Comment
devient-on saint, homme de Dieu ?Quelles étapes
doit-on parcourir ? Quelles vertus doit-on faire grandir
?
Saint
Antoine offre de nombreuses et remarquables idées pour
une théologie sur comment devenir spirituel.
Si
la communion avec Dieu est un "état"
du chrétien, on ne peut ignorer que ce nouvel état
est une "vie" (la vita nova, cf. Rm 6,4).
Comme chaque vie, elle suppose une naissance, un développement.
Les sacrements commandent l'origine et le devenir de cette
vie et offrent donc la trame dynamique de la spiritualité
chrétienne.
Mais
il n'y a pas de vie chrétienne si l'homme n'ajoute
pas sa propre collaboration à l'action de Dieu. Arrivé
enfant dans la vie chrétienne à partir du
baptême, le chrétien doit ensuite la développer
pour rejoindre la maturité qui est la vie éternelle.
Le
saint met particulièrement en évidence l'aspect
psycho-éthique des phases du chemin de perfection :
- la
dynamique de l'organisme des vertus ;
- Un
itinéraire de vie spirituelle susceptible
de réflexions et de développements immenses.
Dans
la doctrine d'Antoine sur les vertus brille celle que l'on
pourrait appeler une vraie dialectique sur le devenir spirituel.
Le
chemin vers la vraie perfection spirituelle est un
dans la substance, même s'il est varié sans les
étapes.
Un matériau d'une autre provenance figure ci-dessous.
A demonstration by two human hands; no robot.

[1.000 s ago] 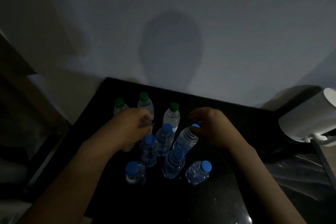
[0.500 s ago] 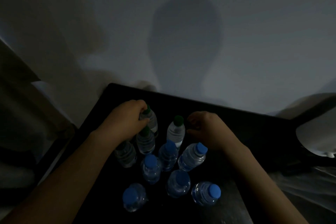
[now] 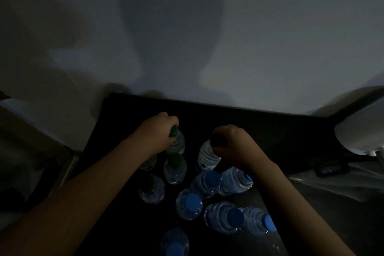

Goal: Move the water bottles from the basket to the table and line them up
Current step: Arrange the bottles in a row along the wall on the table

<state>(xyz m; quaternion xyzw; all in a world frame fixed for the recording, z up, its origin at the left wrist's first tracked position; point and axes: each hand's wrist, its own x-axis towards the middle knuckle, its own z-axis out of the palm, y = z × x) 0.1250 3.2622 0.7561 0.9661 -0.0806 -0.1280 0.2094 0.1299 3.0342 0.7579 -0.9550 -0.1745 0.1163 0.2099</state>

Saint Antoine ne le présente pas théoriquement
ou abstraitement, comme le font les traités de théologie
ascétique et mystique, mais concrètement
chez le chrétien, qui parcourt ce chemin sans difficulté,
souvent en boitant et parfois en glissant.
En
ce concerne l'intervention divine, la perfection possède
les trois périodes caractéristiques qui
correspondent aux trois degrés classiques de la
vie spirituelle chrétienne : les débutants,
ceux en voie de perfectionnement et les parfaits.
- Au
premier degré - les débutants - prédomine
la purification ;
- au
deuxième - ceux en voir de perfectionnement
- l'épanouissement de l'âme à la
vérité et son enveloppe de vertu ;
- au
troisième - les parfaits - l'âme ouvre
la porte à la communion avec Dieu, dont il
expérimente fréquemment les suaves effusions.
Le
premier degré coïncide au début avec le retour
à Dieu après une vie de péchés et
absorbe l'homme dans un travail très laborieux de
lutte et de purification. Une fois sorti de la boue du péché,
il porte encore en lui les stigmates d'une triste hérédité
: de mauvaises habitudes à surmonter, un passé
à expier. A la dissension intérieure entre corps
et esprit s'ajoute le piège externe du monde et du démon.